◆ **Exercise objective**: Word for word, write the lines below out again, with no pictures.

-- Data below follows --

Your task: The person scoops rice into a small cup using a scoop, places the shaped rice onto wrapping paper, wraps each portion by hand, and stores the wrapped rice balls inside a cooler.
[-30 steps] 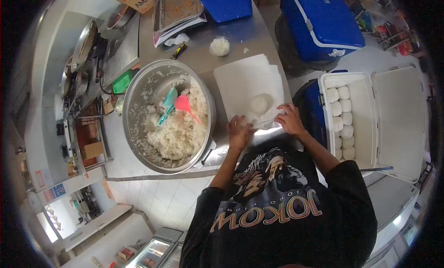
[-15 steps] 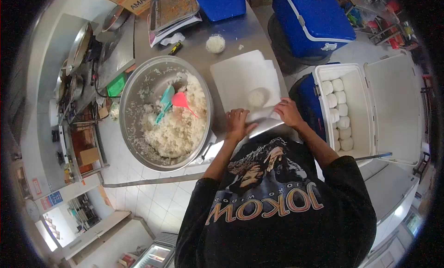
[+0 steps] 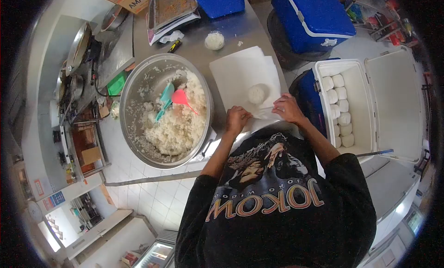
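A stack of white paper sheets (image 3: pixel 236 76) lies on the steel table, with a rounded mound of white rice (image 3: pixel 257 95) on it near the close edge. My left hand (image 3: pixel 237 119) is closed, its fingertips pinching the near left part of the paper. At the near right, my right hand (image 3: pixel 288 109) pinches the paper's edge between thumb and fingers. Between the two hands the sheet's near edge is lifted and creased. Left of the paper stands a big metal pot (image 3: pixel 127 124) of cooked rice (image 3: pixel 178 136), holding a teal scoop (image 3: pixel 165 99) and a pink scoop (image 3: pixel 181 99).
A small bowl of rice (image 3: pixel 214 41) and a yellow-black cutter (image 3: pixel 175 46) lie beyond the pot. Trays (image 3: pixel 173 9) and a blue cooler (image 3: pixel 219 4) stand at the back. On the right, an open cooler (image 3: pixel 365 106) holds several white wrapped bundles (image 3: pixel 341 105). A closed blue cooler (image 3: pixel 314 20) stands behind it.
My left hand's spread fingers have closed into a pinch on the paper. My right hand has moved slightly forward, and the paper's near edge now shows more creases.
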Action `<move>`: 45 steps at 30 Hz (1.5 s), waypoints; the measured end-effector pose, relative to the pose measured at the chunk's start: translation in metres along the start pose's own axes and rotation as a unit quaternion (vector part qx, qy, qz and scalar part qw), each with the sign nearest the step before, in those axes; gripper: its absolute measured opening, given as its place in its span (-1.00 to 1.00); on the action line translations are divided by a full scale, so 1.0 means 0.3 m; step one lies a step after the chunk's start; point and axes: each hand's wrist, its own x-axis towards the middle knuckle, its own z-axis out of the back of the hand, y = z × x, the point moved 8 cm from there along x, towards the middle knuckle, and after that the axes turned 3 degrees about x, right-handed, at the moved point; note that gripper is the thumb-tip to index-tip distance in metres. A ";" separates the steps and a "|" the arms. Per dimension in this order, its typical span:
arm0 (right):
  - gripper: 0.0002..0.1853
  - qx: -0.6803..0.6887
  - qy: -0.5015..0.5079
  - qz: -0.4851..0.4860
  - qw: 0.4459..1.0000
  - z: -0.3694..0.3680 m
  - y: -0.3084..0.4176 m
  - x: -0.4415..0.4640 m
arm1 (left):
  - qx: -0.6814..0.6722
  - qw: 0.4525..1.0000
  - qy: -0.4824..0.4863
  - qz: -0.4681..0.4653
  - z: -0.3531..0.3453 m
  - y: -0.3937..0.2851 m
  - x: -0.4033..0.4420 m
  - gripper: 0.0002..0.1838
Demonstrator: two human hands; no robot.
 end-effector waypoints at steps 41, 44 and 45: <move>-0.78 0.335 0.003 -0.083 0.939 0.015 -0.001 -0.017 | -0.240 0.926 -0.083 0.279 0.043 0.224 -0.145 -0.69; -0.81 0.135 0.040 -0.020 0.990 -0.050 -0.001 -0.065 | -0.165 0.961 -0.016 0.220 0.028 0.200 -0.156 -0.74; -0.80 0.088 0.062 -0.004 0.994 -0.064 -0.008 -0.078 | -0.150 0.967 0.017 0.207 0.011 0.204 -0.164 -0.75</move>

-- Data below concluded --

◆ **Task response**:
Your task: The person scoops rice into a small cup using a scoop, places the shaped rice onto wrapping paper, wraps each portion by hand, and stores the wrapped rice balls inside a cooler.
[-30 steps] 
[-15 steps] 
[+0 steps] 
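A stack of white paper sheets (image 3: pixel 236 76) lies on the steel table, with a rounded mound of white rice (image 3: pixel 257 95) on it near the close edge. My left hand (image 3: pixel 237 119) is closed, its fingertips pinching the near left part of the paper. At the near right, my right hand (image 3: pixel 288 109) pinches the paper's edge between thumb and fingers. Between the two hands the sheet's near edge is lifted and creased. Left of the paper stands a big metal pot (image 3: pixel 127 124) of cooked rice (image 3: pixel 178 136), holding a teal scoop (image 3: pixel 165 99) and a pink scoop (image 3: pixel 181 99).
A small bowl of rice (image 3: pixel 214 41) and a yellow-black cutter (image 3: pixel 175 46) lie beyond the pot. Trays (image 3: pixel 173 9) and a blue cooler (image 3: pixel 219 4) stand at the back. On the right, an open cooler (image 3: pixel 365 106) holds several white wrapped bundles (image 3: pixel 341 105). A closed blue cooler (image 3: pixel 314 20) stands behind it.
My left hand's spread fingers have closed into a pinch on the paper. My right hand has moved slightly forward, and the paper's near edge now shows more creases.
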Action `<move>`: 45 steps at 30 Hz (1.5 s), waypoints; the measured end-effector pose, relative to the pose measured at the chunk's start: translation in metres along the start pose's own axes and rotation as a unit quaternion (vector part qx, qy, qz and scalar part qw), each with the sign nearest the step before, in those axes; gripper: its absolute measured opening, given as its place in its span (-1.00 to 1.00); on the action line translations are divided by a full scale, so 1.0 means 0.3 m; step one lies a step after the chunk's start; point and axes: each hand's wrist, its own x-axis towards the middle knuckle, its own z-axis out of the back of the hand, y = z × x, the point moved 8 cm from there along x, towards the middle knuckle, and after that the axes turned 3 degrees about x, right-handed, at the moved point; note that gripper is the thumb-tip to index-tip distance in metres. A ";" separates the steps and a "|" the arms. Per dimension in this order, its typical span:
arm0 (right):
  - gripper: 0.0002..0.1853
  - qx: -0.6803..0.6887
  - qy: -0.5015..0.5079
  - qz: -0.4851..0.4860
  - qw: 0.4459..1.0000
  - z: -0.3694..0.3680 m
  - y: -0.3084..0.4176 m
  - x: -0.4415..0.4640 m
arm1 (left):
  - qx: -0.6814..0.6722
  - qw: 0.4525..1.0000
  - qy: -0.4824..0.4863
  - qz: -0.4681..0.4653
  - z: -0.3531..0.3453 m
  - y: -0.3937..0.2851 m
  - x: -0.4033..0.4420 m
  - gripper: 0.0002..0.1838
Demonstrator: two human hands; no robot.
 end-effector waypoints at steps 41, 44 and 45: <move>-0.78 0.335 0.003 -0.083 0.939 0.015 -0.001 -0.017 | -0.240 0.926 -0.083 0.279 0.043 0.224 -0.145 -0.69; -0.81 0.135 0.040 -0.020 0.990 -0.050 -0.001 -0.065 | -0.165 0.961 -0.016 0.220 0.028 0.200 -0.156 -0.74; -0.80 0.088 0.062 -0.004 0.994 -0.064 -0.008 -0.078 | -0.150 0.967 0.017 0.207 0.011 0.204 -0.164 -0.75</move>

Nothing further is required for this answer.